If you could meet anyone from the past, who would it be?
During my doctorate, one of the texts I read was a little book inscribed with ‘libor de cecila’ [libro de Cecilia]. It might have been a gift from a parent to their daughter and she’d used it to write some of her first thoughts. I know absolutely nothing about who she was, but coming into contact with something so everyday at a distance of 550 years was really haunting, and I find the idea of meeting someone we know nothing about, who could give us a window onto everyday life, really fascinating.
Would you like to put the spotlight on a teacher, a mentor or an ensemble that has had a significant influence on your journey so far, and why?
Tim Shephard at the University of Sheffield is a really brilliant scholar and teacher, and his enthusiasm for the art and music of fifteenth century Italy, finding inventive ways to diversify music curricula, and sharing that in an engaging way, is utterly infectious.
Describe a particularly challenging or rewarding moment in your musical journey.

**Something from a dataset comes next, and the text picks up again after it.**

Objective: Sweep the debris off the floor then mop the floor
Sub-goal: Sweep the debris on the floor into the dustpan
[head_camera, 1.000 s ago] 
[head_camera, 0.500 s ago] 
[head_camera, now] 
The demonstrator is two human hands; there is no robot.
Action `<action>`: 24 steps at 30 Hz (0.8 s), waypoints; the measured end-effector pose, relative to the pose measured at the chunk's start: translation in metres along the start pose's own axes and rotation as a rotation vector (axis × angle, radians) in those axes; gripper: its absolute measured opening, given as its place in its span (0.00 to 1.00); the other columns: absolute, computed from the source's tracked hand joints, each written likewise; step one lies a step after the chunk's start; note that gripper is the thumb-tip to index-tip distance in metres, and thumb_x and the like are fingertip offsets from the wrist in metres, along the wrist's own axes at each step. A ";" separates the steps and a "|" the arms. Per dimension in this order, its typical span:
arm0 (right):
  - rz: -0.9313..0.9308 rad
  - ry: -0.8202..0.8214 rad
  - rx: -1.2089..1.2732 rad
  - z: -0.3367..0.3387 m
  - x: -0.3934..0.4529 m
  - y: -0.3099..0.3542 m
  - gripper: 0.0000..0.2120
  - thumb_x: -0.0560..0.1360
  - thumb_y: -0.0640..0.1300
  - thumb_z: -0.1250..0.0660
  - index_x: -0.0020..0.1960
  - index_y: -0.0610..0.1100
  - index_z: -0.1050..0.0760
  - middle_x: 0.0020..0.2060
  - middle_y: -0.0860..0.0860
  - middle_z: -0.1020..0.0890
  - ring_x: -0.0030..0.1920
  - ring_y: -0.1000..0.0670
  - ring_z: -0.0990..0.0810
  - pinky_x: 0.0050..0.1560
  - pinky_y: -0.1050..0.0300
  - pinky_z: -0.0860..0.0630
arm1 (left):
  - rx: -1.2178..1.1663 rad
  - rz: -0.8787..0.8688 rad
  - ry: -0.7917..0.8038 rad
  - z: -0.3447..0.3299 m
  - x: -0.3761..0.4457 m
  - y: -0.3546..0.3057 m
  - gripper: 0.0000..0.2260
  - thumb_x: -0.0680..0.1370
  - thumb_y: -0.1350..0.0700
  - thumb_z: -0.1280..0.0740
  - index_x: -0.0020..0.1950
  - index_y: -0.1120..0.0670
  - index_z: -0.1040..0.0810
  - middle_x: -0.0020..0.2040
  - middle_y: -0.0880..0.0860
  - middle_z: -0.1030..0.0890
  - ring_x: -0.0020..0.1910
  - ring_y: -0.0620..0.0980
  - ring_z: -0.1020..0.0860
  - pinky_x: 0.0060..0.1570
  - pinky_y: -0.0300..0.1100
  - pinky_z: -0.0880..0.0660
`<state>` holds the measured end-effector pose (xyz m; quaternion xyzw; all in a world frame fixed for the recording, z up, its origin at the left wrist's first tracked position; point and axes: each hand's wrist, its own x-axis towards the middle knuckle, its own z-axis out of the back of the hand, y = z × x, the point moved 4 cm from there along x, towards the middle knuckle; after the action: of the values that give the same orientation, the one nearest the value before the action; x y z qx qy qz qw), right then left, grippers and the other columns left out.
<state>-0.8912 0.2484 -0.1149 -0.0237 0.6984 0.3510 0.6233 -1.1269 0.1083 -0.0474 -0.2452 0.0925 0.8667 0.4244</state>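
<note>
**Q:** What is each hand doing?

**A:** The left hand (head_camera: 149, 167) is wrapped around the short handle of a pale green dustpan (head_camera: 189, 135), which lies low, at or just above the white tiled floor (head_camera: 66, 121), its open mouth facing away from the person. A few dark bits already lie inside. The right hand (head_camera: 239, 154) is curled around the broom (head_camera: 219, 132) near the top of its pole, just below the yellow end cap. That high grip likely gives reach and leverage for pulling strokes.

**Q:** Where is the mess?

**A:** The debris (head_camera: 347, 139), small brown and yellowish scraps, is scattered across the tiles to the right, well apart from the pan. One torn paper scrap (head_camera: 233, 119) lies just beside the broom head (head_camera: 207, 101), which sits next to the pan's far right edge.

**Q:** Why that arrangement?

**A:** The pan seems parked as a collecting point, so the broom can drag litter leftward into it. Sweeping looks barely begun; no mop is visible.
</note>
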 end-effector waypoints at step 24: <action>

Staging our first opera (with Musica Antica Rotherhithe) in 2018 was an incredible experience. We were asked by a local festival if we could do this, and we chose the anonymous comedy Lo Spedale (The Hospital) which Solomon’s Knot had staged for the first time in 350 years, working with Dr Naomi Matsumoto of Goldsmith’s University, who first discovered it. Solomon's Knot made a fantastic production which drew on similarities between failing healthcare in the 17th Century and the managed decline of our own NHS. We decided to take the piece right back to its commedia roots to perform a candlelit, historically informed staging, directed by the group as a whole in the way we think commedia performances were managed in the seventeenth century. We put in so much work that our fees probably averaged about £2.50 an hour, but it was very worthwhile, and we’ve performed it four times since. I can’t recommend it enough to conservatoires looking for a self-contained, ridiculous and yet beautiful work. If only we knew who wrote it!